The rebrand, unveiled in India on 27 February, 2026, marks a structural shift in business model and identity. Once synonymous with married dating, the company now describes itself as the “premier destination for discreet dating” under a new tagline: Where Desire Meets Discretion.
The pivot is data-driven. Internal figures show that 57 per cent of global sign-ups between 1 January and 31 December, 2025 identified as single: a notable departure from the platform’s married core. The company argues that its community has already evolved beyond its original positioning.
“In an age where our lives have been constantly put on public display, privacy has become the new luxury,” said Ashley Madison chief strategy officer Paul Keable. He framed the platform’s offering as “ethical discretion” for singles, separated, divorced and non-monogamous users seeking private connections.
The shift also taps into wider digital fatigue.

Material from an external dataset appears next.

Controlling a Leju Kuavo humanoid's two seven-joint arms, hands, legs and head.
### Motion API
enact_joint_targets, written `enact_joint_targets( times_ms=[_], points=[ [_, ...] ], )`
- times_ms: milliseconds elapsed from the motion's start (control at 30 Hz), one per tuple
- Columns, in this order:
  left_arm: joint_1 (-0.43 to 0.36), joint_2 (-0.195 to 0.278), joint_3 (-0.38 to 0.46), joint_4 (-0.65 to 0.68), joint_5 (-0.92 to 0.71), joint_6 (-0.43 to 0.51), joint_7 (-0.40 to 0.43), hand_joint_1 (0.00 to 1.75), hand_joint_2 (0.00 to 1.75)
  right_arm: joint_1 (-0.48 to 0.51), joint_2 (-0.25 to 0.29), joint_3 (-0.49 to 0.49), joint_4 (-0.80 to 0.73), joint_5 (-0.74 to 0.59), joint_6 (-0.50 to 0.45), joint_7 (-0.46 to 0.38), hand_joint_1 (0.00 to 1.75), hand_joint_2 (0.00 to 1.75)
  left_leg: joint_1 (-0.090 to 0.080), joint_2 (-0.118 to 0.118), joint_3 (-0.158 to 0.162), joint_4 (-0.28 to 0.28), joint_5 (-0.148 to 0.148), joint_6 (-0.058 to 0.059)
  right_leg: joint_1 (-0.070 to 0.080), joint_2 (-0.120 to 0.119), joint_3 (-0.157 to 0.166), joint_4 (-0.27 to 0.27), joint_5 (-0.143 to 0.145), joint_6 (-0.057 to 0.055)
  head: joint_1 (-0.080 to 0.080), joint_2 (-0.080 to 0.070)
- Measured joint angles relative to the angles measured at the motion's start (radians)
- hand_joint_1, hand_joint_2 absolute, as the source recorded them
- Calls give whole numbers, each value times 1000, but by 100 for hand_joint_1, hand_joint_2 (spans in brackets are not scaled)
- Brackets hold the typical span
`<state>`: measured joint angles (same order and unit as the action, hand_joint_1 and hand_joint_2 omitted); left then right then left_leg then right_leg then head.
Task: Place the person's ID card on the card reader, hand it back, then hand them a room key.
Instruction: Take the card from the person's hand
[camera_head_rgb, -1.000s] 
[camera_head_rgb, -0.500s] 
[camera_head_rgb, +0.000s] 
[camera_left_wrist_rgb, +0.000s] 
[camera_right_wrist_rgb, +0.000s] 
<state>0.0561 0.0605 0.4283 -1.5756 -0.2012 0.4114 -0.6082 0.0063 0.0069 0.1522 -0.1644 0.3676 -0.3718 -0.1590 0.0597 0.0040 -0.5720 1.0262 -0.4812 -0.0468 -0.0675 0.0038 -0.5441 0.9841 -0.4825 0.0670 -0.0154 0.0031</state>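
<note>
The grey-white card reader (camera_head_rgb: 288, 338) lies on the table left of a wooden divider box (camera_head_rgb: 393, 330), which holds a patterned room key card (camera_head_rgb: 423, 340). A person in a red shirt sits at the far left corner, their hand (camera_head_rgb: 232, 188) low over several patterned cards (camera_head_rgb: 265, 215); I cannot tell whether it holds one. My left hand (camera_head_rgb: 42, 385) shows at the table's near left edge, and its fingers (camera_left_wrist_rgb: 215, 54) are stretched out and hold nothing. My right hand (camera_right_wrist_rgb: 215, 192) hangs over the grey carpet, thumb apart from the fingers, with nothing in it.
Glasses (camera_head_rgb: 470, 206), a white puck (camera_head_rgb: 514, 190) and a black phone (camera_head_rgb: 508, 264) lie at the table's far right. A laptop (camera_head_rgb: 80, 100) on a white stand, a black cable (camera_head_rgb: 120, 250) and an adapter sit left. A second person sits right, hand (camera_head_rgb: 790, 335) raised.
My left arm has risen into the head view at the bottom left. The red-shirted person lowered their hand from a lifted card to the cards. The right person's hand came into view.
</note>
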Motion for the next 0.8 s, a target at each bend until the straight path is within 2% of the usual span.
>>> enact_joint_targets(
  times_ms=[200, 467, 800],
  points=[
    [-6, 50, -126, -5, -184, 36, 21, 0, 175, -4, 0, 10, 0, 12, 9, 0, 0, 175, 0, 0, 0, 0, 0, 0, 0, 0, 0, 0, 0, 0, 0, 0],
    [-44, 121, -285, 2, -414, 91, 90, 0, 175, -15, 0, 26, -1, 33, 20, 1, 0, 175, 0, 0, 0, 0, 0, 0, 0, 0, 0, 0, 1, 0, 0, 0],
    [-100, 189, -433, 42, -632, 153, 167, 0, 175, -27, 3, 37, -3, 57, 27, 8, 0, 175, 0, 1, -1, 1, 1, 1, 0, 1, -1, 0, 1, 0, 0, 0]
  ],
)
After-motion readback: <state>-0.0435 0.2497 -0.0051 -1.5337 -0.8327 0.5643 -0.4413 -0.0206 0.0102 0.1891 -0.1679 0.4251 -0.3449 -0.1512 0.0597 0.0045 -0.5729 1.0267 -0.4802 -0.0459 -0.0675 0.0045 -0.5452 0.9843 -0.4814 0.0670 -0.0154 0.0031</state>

A global survey conducted by YouGov for Ashley Madison, covering 13,071 adults across Australia, Brazil, Canada, Germany, India, Italy, Mexico, Spain, Switzerland, the UK and the US, found mounting discomfort with hyper-public online lives.
Among dating app users, 30 per cent cited constant swiping and messaging as a source of fatigue, while 24 per cent pointed to pressure to curate public-facing profiles and early personal disclosure. Some 27 per cent said fears of screenshots or information being shared contributed to exhaustion; an equal share cited unwanted attention.
The retreat from oversharing appears broader. According to the survey, 46 per cent of adults actively try to keep most aspects of their life private online. Only 8 per cent feel comfortable sharing most aspects publicly, while 35 per cent say they are becoming more selective about what they disclose.
Ashley Madison is betting that this cultural recalibration towards controlled visibility can be monetised. By doubling down on privacy infrastructure and reframing itself around discretion rather than infidelity, the company is attempting to convert reputational baggage into a premium proposition.